JAMIE DETTMER
Just ask a Ukrainian soldier if he still believes the West will stand by Kyiv “for as long as it takes.” That pledge rings hollow when it’s been four weeks since your artillery unit last had a shell to fire, as one serviceman complained from the front lines.
It’s not just that Ukraine’s forces are running out of ammunition. Western delays over sending aid mean the country is dangerously short of something even harder to supply than shells: the fighting spirit required to win.
Morale among troops is grim, ground down by relentless bombardment, a lack of advanced weapons, and losses on the battlefield. In cities hundreds of miles away from the front, the crowds of young men who lined up to join the army in the war’s early months have disappeared. Nowadays, eligible would-be recruits dodge the draft and spend their afternoons in nightclubs instead. Many have left the country altogether.
As I discovered while reporting from Ukraine over the past month, the picture that emerged from dozens of interviews with political leaders, military officers, and ordinary citizens was one of a country slipping towards disaster.
Even as President Volodymyr Zelenskyy says Ukraine is trying to find a way not to retreat, military officers privately accept that more losses are inevitable this summer. The only question is how bad they will be.
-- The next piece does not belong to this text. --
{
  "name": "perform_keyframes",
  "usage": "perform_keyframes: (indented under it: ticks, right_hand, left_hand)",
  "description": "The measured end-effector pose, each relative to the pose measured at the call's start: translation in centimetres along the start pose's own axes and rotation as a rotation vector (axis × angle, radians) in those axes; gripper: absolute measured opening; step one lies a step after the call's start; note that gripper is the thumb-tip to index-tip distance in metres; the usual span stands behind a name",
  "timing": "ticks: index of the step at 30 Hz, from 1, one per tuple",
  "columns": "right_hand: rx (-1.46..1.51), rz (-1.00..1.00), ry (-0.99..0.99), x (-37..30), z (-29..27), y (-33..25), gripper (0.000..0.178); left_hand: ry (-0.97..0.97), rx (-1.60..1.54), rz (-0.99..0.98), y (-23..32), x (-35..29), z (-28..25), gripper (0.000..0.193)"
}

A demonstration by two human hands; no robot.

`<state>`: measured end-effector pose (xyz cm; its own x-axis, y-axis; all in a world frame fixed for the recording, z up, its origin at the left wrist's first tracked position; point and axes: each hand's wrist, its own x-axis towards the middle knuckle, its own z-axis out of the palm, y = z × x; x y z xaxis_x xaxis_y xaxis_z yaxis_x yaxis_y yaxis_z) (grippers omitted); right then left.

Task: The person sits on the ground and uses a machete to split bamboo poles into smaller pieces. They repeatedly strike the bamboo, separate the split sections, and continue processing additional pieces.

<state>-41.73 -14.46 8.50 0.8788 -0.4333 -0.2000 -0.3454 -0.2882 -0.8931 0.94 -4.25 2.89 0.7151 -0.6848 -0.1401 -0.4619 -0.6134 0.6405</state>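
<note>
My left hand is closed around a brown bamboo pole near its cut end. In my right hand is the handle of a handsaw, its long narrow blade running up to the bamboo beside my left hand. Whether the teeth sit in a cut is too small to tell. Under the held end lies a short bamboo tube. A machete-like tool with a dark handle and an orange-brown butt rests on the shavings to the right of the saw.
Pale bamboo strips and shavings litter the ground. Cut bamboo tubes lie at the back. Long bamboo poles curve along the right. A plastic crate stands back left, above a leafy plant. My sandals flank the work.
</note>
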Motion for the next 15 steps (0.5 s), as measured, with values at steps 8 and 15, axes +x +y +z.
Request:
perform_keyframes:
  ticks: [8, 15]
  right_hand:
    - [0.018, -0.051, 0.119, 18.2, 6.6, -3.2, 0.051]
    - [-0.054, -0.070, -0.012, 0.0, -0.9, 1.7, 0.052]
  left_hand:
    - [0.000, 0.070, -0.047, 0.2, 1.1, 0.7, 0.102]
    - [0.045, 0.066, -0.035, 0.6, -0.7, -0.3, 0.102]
Vladimir Putin has arguably never been closer to his goal.
Ukrainian military officers privately accept that more losses are inevitable this summer.
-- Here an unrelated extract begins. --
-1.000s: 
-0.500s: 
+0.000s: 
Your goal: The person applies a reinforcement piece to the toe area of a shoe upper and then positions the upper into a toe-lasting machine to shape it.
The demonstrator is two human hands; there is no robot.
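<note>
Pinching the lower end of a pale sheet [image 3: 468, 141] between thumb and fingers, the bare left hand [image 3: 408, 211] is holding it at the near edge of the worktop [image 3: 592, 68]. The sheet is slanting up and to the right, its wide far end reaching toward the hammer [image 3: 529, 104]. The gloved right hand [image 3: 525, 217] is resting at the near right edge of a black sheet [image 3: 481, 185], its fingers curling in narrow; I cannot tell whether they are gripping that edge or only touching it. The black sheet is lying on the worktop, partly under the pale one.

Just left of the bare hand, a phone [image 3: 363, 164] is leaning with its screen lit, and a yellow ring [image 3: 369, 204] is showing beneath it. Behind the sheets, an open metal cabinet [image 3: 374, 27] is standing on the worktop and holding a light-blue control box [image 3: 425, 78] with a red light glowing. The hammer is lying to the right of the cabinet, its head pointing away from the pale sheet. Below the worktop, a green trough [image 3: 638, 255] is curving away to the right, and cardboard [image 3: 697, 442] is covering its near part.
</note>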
“We know people are flagging and we hear it from regional governors and from the people themselves,” Andriy Yermak, Zelenskyy’s powerful chief of staff, told POLITICO. Yermak and his boss travel together to “some of the most dangerous places” to rally citizens and soldiers for the fight, he said. “We tell people: ‘Your name will be in the history books.’”
If the tide doesn’t turn soon in this third year of Russia’s invasion, it will be the nation of Ukraine as it currently exists that is consigned to the past.
For a war of such era-defining importance, the scale of Western leaders’ actions to help Kyiv repel Russia’s invaders has fallen far short of their soaring rhetoric. That disappointment has left Ukrainians of all ranks — from the soldiers digging trenches to ministers running the country — weary and irritable.
When POLITICO asked Foreign Minister Dmytro Kuleba if he felt the West had left Ukraine to fight with one hand tied behind its back, his verdict was clear: “Yes, I do,” he said, in an interview in his office, an hour after another Russian mid-morning missile attack.
Zelenskyy has laid out the stakes even more starkly, saying Ukraine “will lose the war” if the U.S. Congress does not step up and supply aid.
Increasingly it looks as if Putin’s bet that he can grind down Ukrainian resistance and Western support might pay off.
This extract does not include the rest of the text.